[Task description] Without the images, write out the whole listing exactly.

━━━━━━━━━━━━━━━━━━━━━━━━━━━━━━

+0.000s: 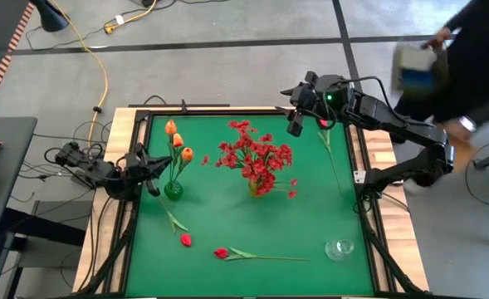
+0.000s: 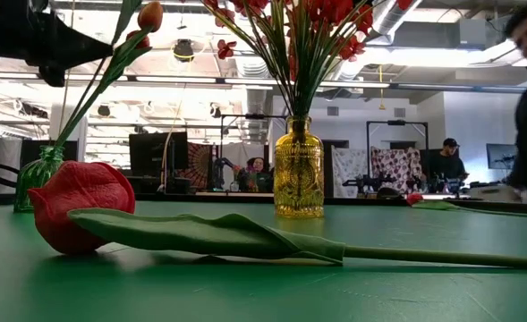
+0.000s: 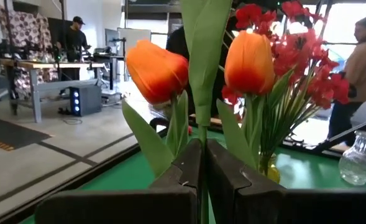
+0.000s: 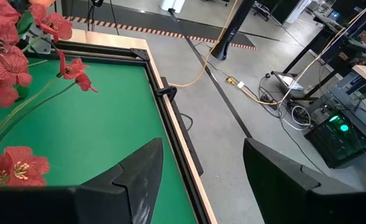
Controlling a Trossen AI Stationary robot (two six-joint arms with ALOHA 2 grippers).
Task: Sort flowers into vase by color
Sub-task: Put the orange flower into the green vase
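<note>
The green-topped table (image 1: pixel 227 224) with a pale wooden edge stands on a grey concrete floor (image 1: pixel 227 66) crossed by dark lines. A yellow cable (image 1: pixel 103 75) runs over the floor, and striped hazard tape (image 4: pixel 139 27) marks it further off. Beyond the table lies an open workshop with exposed ceiling ducts (image 2: pixel 384 18) and bright strip lights, dark monitors (image 2: pixel 156 156), patterned fabric panels (image 2: pixel 393 165) and another workbench (image 3: pixel 46 65). Several people stand or sit there, one in a dark sleeve (image 1: pixel 476 50) close by.

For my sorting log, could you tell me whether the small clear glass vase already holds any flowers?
No, the small clear glass vase stands empty near the table's front right corner.
</note>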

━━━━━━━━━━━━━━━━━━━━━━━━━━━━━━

[Task solution]
+0.000s: 
+0.000s: 
+0.000s: 
+0.000s: 
Controlling a Trossen AI Stationary robot (two six-joint arms with ALOHA 2 grippers).
Task: Sort flowers into vase by color
Sub-task: Put the orange flower into the green vase
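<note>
The green-topped table (image 1: pixel 227 224) with a pale wooden edge stands on a grey concrete floor (image 1: pixel 227 66) crossed by dark lines. A yellow cable (image 1: pixel 103 75) runs over the floor, and striped hazard tape (image 4: pixel 139 27) marks it further off. Beyond the table lies an open workshop with exposed ceiling ducts (image 2: pixel 384 18) and bright strip lights, dark monitors (image 2: pixel 156 156), patterned fabric panels (image 2: pixel 393 165) and another workbench (image 3: pixel 46 65). Several people stand or sit there, one in a dark sleeve (image 1: pixel 476 50) close by.

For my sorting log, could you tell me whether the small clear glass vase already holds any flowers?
No, the small clear glass vase stands empty near the table's front right corner.
</note>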

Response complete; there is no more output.